Public backed the doctors but health secretary Jeremy Hunt had refused to back down

The dispute led to the first all-out strike last month, when junior doctors walked out from all services including accident and emergency and intensive care, leading to 13,000 operations and 113,000 outpatient appointments being cancelled. Photograph: Peter Byrne/PA Wire
The dispute led to the first all-out strike last month, when junior doctors walked out from all services including accident and emergency and intensive care, leading to 13,000 operations and 113,000 outpatient appointments being cancelled. Photograph: Peter Byrne/PA Wire

The union representing England’s doctors and the government said on Wednesday they had agreed a deal to end a long-running standoff which led to their first all-out strike in the nearly 70-year history of the state-run National Health Service (NHS).

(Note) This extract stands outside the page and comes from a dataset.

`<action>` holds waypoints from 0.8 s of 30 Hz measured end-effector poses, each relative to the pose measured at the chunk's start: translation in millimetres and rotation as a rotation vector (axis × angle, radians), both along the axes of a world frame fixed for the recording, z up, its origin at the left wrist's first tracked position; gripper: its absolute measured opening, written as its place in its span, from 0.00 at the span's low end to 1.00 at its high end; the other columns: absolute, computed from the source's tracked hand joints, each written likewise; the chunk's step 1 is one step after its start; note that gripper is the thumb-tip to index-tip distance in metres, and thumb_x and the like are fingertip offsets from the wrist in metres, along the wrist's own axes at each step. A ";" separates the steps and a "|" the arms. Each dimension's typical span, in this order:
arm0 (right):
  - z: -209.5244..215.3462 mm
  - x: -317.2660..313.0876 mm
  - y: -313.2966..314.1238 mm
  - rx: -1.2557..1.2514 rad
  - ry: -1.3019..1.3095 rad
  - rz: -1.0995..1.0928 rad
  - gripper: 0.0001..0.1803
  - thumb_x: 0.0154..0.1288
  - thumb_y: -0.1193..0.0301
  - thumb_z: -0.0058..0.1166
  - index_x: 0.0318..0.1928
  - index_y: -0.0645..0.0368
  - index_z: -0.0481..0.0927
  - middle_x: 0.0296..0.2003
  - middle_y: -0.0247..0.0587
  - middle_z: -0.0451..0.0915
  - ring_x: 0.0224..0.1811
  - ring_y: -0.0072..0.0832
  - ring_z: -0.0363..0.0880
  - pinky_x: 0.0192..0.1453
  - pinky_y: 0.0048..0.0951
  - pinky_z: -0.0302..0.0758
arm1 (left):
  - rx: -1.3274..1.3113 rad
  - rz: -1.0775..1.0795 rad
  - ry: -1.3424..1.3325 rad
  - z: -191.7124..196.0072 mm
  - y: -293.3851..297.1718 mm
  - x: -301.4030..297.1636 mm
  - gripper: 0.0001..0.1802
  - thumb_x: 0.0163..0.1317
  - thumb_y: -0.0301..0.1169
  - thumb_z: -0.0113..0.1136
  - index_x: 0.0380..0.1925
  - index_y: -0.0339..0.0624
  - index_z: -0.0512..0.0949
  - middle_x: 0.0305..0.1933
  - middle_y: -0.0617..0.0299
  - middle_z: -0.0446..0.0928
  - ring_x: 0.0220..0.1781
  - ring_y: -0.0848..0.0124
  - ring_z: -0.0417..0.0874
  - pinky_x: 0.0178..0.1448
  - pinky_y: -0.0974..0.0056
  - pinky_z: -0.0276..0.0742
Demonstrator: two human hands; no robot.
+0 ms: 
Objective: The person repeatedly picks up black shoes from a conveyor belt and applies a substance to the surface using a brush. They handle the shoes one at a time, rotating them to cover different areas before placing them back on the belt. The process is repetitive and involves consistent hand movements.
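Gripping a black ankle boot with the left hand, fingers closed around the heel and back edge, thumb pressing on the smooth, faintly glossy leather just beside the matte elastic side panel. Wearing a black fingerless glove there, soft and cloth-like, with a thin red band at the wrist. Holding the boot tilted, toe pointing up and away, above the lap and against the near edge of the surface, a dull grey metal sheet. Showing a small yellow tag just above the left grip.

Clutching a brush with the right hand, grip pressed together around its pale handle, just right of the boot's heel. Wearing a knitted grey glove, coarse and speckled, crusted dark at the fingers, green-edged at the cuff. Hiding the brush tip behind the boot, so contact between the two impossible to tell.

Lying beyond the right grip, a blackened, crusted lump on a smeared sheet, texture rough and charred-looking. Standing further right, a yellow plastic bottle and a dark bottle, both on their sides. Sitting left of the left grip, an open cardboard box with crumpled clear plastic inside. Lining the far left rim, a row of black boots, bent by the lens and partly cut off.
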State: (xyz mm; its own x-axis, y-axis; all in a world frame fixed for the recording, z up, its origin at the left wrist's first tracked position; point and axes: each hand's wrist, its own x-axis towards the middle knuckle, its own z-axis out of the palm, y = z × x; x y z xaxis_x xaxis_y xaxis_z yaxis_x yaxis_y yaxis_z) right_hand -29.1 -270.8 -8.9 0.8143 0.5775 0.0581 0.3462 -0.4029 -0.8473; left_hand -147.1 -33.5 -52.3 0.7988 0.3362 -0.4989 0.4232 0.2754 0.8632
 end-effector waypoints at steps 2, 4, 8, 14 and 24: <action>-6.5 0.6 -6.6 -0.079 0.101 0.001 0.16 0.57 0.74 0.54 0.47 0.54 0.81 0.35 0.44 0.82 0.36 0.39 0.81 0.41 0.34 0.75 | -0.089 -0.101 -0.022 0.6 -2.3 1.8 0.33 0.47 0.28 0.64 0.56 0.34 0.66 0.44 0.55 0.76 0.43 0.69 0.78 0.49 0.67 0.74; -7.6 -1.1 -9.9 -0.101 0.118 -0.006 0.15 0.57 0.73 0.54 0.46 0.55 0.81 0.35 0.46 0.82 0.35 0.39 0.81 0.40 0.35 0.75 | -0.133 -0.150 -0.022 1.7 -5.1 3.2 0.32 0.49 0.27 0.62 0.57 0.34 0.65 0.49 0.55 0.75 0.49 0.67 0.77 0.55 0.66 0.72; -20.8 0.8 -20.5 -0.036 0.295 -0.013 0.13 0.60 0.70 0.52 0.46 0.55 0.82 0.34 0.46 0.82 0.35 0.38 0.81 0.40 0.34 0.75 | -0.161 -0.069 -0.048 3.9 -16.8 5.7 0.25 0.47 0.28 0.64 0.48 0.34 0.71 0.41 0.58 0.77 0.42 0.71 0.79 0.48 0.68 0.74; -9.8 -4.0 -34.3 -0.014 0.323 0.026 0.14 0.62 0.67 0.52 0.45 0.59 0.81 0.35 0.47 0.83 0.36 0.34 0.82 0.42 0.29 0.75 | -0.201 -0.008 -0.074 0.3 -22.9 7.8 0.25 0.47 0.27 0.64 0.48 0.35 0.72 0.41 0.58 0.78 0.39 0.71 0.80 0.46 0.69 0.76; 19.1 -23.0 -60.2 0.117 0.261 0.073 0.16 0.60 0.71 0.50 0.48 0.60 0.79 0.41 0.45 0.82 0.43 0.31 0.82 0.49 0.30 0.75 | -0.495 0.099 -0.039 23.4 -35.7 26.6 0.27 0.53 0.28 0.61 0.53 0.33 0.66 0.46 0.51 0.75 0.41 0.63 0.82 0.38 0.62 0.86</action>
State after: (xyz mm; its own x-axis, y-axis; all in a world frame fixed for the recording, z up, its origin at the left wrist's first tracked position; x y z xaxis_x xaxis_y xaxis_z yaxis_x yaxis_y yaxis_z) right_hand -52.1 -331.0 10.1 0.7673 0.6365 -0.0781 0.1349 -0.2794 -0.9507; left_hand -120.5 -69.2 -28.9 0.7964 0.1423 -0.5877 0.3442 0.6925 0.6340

Junior doctors, a term which covers recent medical school graduates right through to doctors who have been working for well over a decade, have staged a series of walkouts in a dispute over plans to bring in a new contract.

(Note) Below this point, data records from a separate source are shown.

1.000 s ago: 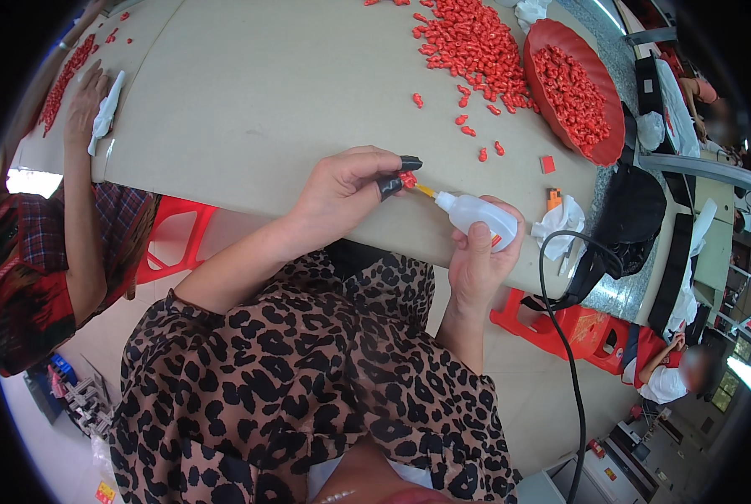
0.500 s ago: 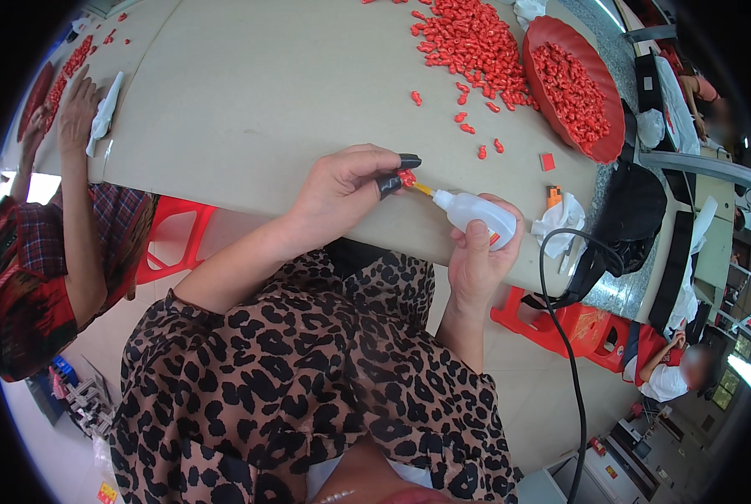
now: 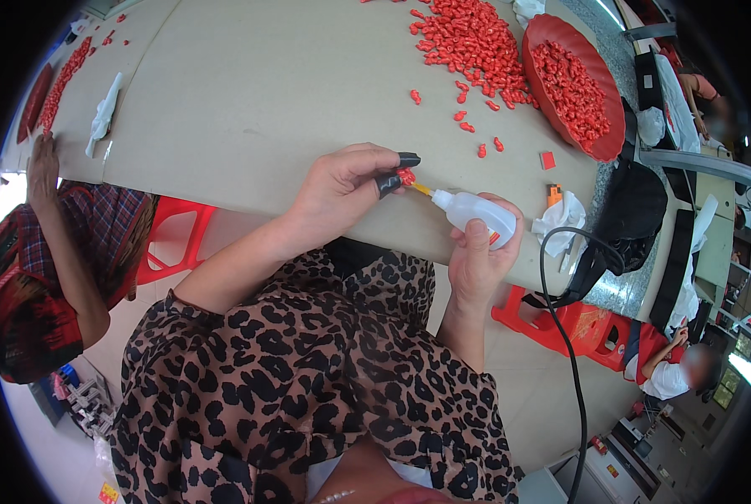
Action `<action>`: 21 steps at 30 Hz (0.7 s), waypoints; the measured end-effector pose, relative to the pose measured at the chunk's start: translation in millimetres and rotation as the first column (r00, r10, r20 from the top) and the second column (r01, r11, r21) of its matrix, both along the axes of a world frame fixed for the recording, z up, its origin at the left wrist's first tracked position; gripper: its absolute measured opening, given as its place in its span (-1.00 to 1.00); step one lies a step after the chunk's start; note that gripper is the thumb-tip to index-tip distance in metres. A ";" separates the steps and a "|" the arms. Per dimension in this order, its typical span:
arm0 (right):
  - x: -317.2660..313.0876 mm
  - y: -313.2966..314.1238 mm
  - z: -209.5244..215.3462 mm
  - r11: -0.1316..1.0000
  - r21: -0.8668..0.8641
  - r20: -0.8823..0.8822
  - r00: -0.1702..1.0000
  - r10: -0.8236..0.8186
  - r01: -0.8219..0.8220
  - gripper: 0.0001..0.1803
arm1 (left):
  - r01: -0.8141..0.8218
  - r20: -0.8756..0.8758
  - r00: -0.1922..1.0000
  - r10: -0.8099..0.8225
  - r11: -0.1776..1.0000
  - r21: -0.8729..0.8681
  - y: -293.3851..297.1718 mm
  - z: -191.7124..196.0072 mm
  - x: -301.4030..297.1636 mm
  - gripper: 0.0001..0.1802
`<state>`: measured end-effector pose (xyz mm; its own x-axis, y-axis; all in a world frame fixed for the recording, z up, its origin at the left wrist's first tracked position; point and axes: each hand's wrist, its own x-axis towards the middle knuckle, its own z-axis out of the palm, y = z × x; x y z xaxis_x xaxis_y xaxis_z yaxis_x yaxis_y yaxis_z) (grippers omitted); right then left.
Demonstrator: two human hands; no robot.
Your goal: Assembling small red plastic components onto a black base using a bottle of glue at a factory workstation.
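My left hand (image 3: 337,186) pinches a red piece (image 3: 406,176), my right hand (image 3: 483,262) grips the bottle (image 3: 469,212), its label (image 3: 494,238) unreadable, and the neighbour's hand (image 3: 44,168) has drawn back

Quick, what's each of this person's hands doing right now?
Left hand: closed, pinching a small red piece between black-covered fingertips.
Right hand: closed around a translucent squeeze bottle.

The person wore a loose brown garment (image 3: 300,378) covered in black leopard spots, its left sleeve (image 3: 189,326) ending near the elbow. White cloth (image 3: 321,477) and pale beads (image 3: 334,497) showed at the neck. Black covers (image 3: 387,184) sheathed two fingertips of the left hand (image 3: 342,186).
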<state>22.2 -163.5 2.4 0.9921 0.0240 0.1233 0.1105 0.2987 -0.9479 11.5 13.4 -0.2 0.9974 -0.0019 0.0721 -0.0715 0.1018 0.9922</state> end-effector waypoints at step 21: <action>-1.4 1.9 -0.4 0.999 -0.030 0.025 0.999 -0.043 0.044 -0.61 | -0.025 -0.009 1.000 0.025 0.998 -0.063 -1.2 0.4 -0.2 -0.77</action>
<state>20.8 -161.6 2.0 0.9891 -0.0149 0.1468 0.1455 0.2641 -0.9535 11.3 12.2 0.2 0.9976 0.0276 0.0634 -0.0670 0.1624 0.9844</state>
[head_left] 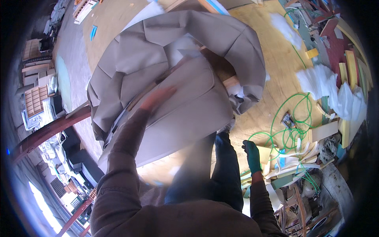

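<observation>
A large taupe upholstered furniture piece (185, 118), with a smooth leather-like cover, fills the middle of the view. Its loose, creased cover (138, 47) bulges around the far side, and bare wood (231, 81) shows in a gap on its right. Over the flat seamed panel lies my left hand (160, 98), bare and blurred, with its fingers stretched out and nothing visible in it. Away from the piece, at the lower right, is my right hand (252, 155) in a dark green glove. Its fingers are curled in; whether they hold something small is hidden.
Green hose or cord (276, 132) lies looped on the plywood floor at the right, around a small metal tool (288, 120). Foam offcuts (323, 131) and white wadding (319, 81) pile up beyond it. A red beam (51, 132) and shelving stand at the left.
</observation>
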The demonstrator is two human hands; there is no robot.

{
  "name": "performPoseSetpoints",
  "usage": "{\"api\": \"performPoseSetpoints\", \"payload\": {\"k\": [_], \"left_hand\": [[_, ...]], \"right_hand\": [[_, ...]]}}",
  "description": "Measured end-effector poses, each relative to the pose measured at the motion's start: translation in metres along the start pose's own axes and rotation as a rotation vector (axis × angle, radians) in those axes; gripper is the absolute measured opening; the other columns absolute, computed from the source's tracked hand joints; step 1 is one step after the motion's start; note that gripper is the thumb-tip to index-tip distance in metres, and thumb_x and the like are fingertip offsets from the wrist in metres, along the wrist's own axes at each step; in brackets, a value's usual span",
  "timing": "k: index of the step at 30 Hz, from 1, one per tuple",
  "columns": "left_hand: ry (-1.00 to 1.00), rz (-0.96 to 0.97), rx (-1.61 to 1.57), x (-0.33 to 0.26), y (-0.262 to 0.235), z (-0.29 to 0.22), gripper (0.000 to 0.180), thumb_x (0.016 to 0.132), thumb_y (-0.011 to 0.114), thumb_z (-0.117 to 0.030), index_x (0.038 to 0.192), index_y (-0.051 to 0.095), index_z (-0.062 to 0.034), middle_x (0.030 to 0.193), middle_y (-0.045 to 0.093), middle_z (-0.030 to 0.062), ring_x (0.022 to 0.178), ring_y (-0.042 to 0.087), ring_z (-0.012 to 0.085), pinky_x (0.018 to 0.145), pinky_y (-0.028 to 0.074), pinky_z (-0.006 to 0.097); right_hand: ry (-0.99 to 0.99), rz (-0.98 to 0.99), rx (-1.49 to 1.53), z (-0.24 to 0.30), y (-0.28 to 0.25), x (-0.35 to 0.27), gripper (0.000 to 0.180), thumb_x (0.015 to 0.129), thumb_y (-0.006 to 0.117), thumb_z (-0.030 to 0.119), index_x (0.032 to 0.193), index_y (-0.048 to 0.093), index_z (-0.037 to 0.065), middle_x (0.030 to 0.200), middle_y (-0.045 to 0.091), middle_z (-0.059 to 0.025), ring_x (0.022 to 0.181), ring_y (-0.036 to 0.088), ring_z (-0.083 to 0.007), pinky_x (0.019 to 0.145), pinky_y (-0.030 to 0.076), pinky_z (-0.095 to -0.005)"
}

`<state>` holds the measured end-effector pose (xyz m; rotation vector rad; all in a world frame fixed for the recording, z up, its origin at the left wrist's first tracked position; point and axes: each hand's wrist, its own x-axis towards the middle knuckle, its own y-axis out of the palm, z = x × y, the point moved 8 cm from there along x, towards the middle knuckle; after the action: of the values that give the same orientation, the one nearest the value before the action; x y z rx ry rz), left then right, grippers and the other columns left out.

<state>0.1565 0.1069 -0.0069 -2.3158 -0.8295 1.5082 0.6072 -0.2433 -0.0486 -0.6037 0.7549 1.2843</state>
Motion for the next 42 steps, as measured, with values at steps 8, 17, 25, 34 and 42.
{"api": "performPoseSetpoints", "payload": {"k": [8,17,25,34,42], "left_hand": [[0.037,-0.227,-0.019,-0.091,-0.013,-0.031,0.055,0.115,0.041,-0.044,0.147,0.063,-0.0044,0.145,0.065,0.0216,0.137,0.059,0.039,0.116,0.044,0.046],[-0.142,-0.759,0.08,-0.111,-0.003,-0.166,0.041,0.113,0.046,-0.033,0.138,0.066,-0.0073,0.137,0.068,0.0127,0.123,0.062,0.0323,0.109,0.039,0.045],[-0.315,-1.02,0.178,-0.095,-0.008,-0.208,0.03,0.103,0.053,-0.025,0.113,0.077,-0.0117,0.118,0.077,0.0067,0.106,0.066,0.0292,0.102,0.041,0.043],[-0.4,-0.826,0.199,-0.071,-0.026,-0.217,0.028,0.101,0.053,-0.022,0.11,0.076,-0.0093,0.122,0.078,0.0079,0.118,0.071,0.0305,0.101,0.049,0.042],[-0.46,-0.322,0.061,0.068,0.012,-0.164,0.059,0.098,0.068,-0.04,0.146,0.059,-0.0063,0.159,0.052,0.0204,0.148,0.049,0.0373,0.12,0.042,0.05]], "right_hand": [[-0.172,-0.047,-0.162,0.067,-0.009,0.004,0.033,0.11,0.053,0.024,0.132,0.068,0.004,0.125,0.073,-0.0123,0.113,0.07,-0.0256,0.1,0.053,-0.0394],[-0.416,-0.038,-0.3,0.205,0.008,0.086,0.029,0.111,0.051,0.009,0.134,0.064,-0.002,0.129,0.07,-0.0149,0.123,0.067,-0.0268,0.109,0.05,-0.0377],[-0.354,0.239,-0.58,0.197,-0.089,0.23,0.024,0.108,0.062,0.015,0.126,0.069,0.001,0.121,0.072,-0.011,0.113,0.068,-0.0234,0.101,0.054,-0.0354],[-0.501,0.544,-1.47,0.231,-0.191,0.259,0.025,0.095,0.074,0.02,0.111,0.072,0.002,0.109,0.075,-0.0209,0.1,0.072,-0.0418,0.087,0.056,-0.0505],[-0.473,0.545,-1.307,0.249,-0.2,0.27,0.019,0.093,0.073,0.017,0.105,0.071,0.003,0.104,0.075,-0.0208,0.095,0.072,-0.042,0.084,0.057,-0.0511]]}}
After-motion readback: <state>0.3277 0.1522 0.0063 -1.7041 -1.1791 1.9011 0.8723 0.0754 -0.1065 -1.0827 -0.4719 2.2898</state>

Prime minister David Cameron’s government say the new arrangements are part of its plan to bring in a safer and fuller seven-day health service, but doctors feared the contract would cause them to work longer hours at anti-social times, putting patients at risk.

The row led to the first all-out strike last month, when junior doctors walked out from all services including accident and emergency and intensive care, leading to 13,000 operations and 113,000 outpatient appointments being cancelled.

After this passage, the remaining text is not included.